First, install and import nessessery libraries.

In [1]:
!pip3 install openvino
!pip3 install nncf
!pip3 install torch
!pip3 install torchvision
!pip3 install matplotlib
!pip3 install tqdm



In [2]:
import torch
import nncf
import openvino as ov
import time
import numpy as np
import tqdm
import os

from nncf import NNCFConfig
from nncf.torch import create_compressed_model, register_default_init_args
from openvino.runtime.ie_api import CompiledModel
from torch import nn
from torch.utils.data import DataLoader
from torchvision import datasets
from torchvision.transforms import ToTensor, RandomRotation
from typing import Union, List, Tuple, Any
from abc import ABC, abstractmethod


INFO:nncf:NNCF initialized successfully. Supported frameworks detected: torch, tensorflow, openvino


No CUDA runtime is found, using CUDA_HOME='C:\Program Files\NVIDIA GPU Computing Toolkit\CUDA\v12.1'


In [3]:
#disable nncf errors
import logging
# Get the logger for the specific library or use 'root' to set it globally
logger = logging.getLogger('nncf')  # Replace 'nncf' with the specific name if it's different
# Set the logging level to WARNING to suppress INFO and DEBUG messages
logger.setLevel(logging.WARNING)

Let's start with...

##Quantizing Models Post-training

Post-training model optimization is the process of applying special methods that transform the model into a more hardware-friendly representation without retraining or fine-tuning. The most popular and widely-spread method here is 8-bit post-training quantization because it is:

- It is easy-to-use.
- It does not hurt accuracy a lot.
- It provides significant performance improvement.
- It suites many hardware available in stock since most of them support 8-bit computation natively.

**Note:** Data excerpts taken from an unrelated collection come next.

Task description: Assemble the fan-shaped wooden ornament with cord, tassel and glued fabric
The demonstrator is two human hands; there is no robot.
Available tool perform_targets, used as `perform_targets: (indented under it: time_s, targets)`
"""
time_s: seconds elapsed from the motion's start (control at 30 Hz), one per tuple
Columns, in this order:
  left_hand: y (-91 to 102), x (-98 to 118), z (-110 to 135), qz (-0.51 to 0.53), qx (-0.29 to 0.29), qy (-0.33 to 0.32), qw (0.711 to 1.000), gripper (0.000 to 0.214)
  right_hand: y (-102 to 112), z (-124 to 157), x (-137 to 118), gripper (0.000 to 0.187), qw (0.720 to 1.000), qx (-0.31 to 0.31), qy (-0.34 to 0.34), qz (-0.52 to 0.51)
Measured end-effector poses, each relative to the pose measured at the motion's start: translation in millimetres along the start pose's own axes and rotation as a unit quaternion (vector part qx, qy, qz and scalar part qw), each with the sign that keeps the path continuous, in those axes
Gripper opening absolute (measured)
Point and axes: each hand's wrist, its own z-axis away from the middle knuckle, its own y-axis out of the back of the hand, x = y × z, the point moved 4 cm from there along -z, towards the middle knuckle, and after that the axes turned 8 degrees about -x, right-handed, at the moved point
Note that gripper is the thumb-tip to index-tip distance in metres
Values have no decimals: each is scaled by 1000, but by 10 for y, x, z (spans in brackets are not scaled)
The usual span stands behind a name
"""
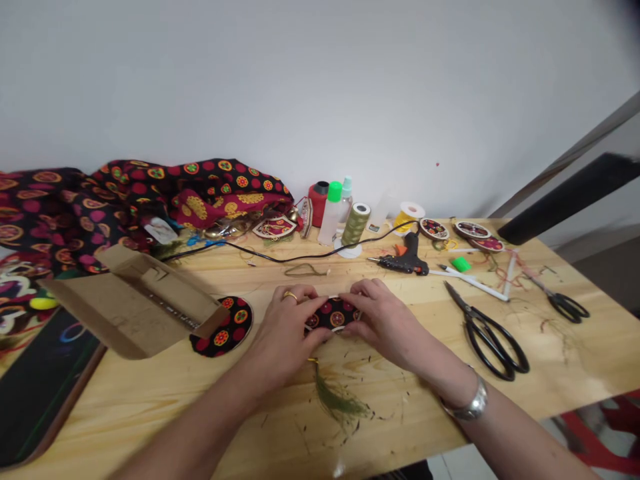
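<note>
Between both hands lies a dark patterned fabric piece (336, 312) with round motifs and a pale edge. My left hand (287, 320) grips its left end, thumb below and fingers above. At its right end, the fingers and thumb of my right hand (383, 320) close on it the same way. Much of both ends is hidden by the fingers. Just below, a green thread tassel (337, 397) with a yellow band lies on the wooden table (200, 420), among dark thread scraps. Whether the tassel is joined to the piece I cannot tell.
Left are an open cardboard box (135, 313), a round fabric piece (225, 327) and bunched patterned cloth (200, 187). Behind stand bottles (331, 217) and a green thread spool (356, 225). A corded glue gun (407, 257) and large black scissors (487, 333) lie right.
</note>
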Motion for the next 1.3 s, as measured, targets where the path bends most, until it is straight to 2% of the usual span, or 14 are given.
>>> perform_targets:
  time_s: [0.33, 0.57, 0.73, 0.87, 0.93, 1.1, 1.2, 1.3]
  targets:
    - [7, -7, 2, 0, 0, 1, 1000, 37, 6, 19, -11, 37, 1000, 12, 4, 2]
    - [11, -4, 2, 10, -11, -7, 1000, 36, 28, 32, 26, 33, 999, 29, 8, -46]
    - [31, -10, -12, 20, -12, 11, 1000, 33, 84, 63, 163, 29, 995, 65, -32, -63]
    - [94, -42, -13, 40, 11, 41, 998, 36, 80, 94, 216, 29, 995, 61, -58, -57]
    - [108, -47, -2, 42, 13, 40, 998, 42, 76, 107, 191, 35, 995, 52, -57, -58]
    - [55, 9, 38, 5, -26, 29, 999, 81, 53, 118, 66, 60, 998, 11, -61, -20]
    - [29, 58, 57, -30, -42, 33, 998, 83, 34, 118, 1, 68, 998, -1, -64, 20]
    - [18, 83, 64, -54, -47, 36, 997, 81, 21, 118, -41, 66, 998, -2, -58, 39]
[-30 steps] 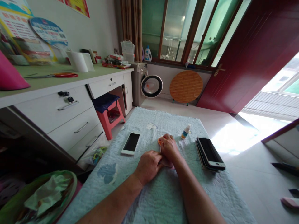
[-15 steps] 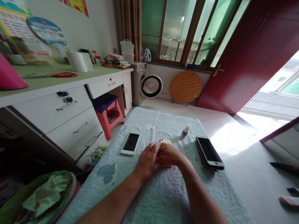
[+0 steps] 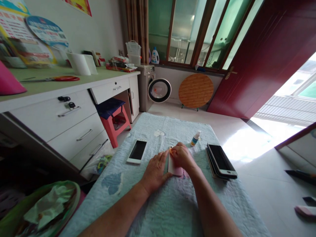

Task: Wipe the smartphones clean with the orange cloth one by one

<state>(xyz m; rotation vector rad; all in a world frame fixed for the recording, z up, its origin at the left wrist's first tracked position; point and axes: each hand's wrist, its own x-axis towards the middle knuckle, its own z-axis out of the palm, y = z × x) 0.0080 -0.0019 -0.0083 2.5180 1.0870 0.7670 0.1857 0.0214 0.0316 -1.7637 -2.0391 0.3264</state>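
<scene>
A white phone (image 3: 174, 171) lies back up on the quilted cloth, its camera end pointing away from me. My left hand (image 3: 155, 169) rests flat along its left edge, fingers stretched out and thumb at the near corner. Over the phone's upper half, my right hand (image 3: 181, 156) is closed, pressing a small orange cloth (image 3: 173, 152) that is mostly hidden under the fingers. Left of my hands lies another white phone (image 3: 138, 150), screen up. A small spray bottle (image 3: 195, 139) stands just beyond my right hand.
A stack of phones (image 3: 221, 161) lies near the right edge of the light blue quilted cover (image 3: 158, 210). To the left are a desk with drawers (image 3: 81, 125), a red stool (image 3: 115, 125) and a lined waste bin (image 3: 79, 194). A washing machine (image 3: 145, 89) has its door open.
My right hand has slid away from me, up the phone, uncovering its near half and covering more of its camera end. My left hand's thumb now shows at the near corner.
</scene>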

8-bit integer quantization lowers the precision of weights and activations to 8 bits, which leads to significant reduction in the model footprint and significant improvements in inference speed.

Source: https://docs.openvino.ai/2023.0/ptq_introduction.html

So first! We need a model to quantize.
Reuse the CNN model from Laboratory 1 (along with training loops, metics, optimazers and loss function).

Train it for 5 epochs with MNIST dataset. You should get around ~90% accuracy.

Name the final trained model `CNN_MNIST`

In [4]:
import os
import torch
import torch.nn as nn
import torch.nn.functional as F
from torch.optim import Adam
from torchvision import datasets, transforms

# Define the CNN model
class CNN(nn.Module):
    def __init__(self, input_channels=1):
        super(CNN, self).__init__()
        self.conv1 = nn.Conv2d(input_channels, 32, kernel_size=5, padding=2)
        self.conv2 = nn.Conv2d(32, 64, kernel_size=5, padding=2)
        self.fc1 = nn.Linear(64*7*7 if input_channels==1 else 64*8*8, 128)  # MNIST is 28x28, CIFAR10 is 32x32
        self.fc2 = nn.Linear(128, 10)
        
    def forward(self, x):
        x = F.relu(self.conv1(x))
        x = F.max_pool2d(x, 2)
        x = F.relu(self.conv2(x))
        x = F.max_pool2d(x, 2)
        x = x.view(x.size(0), -1)
        x = F.relu(self.fc1(x))
        x = self.fc2(x)
        return F.log_softmax(x, dim=1)

# Choose Dataset: 'MNIST' or 'CIFAR10'
dataset_choice = 'MNIST'  # You can change this to 'MNIST' if needed

# Set device
torch_device = torch.device("cuda" if torch.cuda.is_available() else "cpu")

# Prepare datasets and dataloaders
transform = transforms.Compose([transforms.ToTensor()])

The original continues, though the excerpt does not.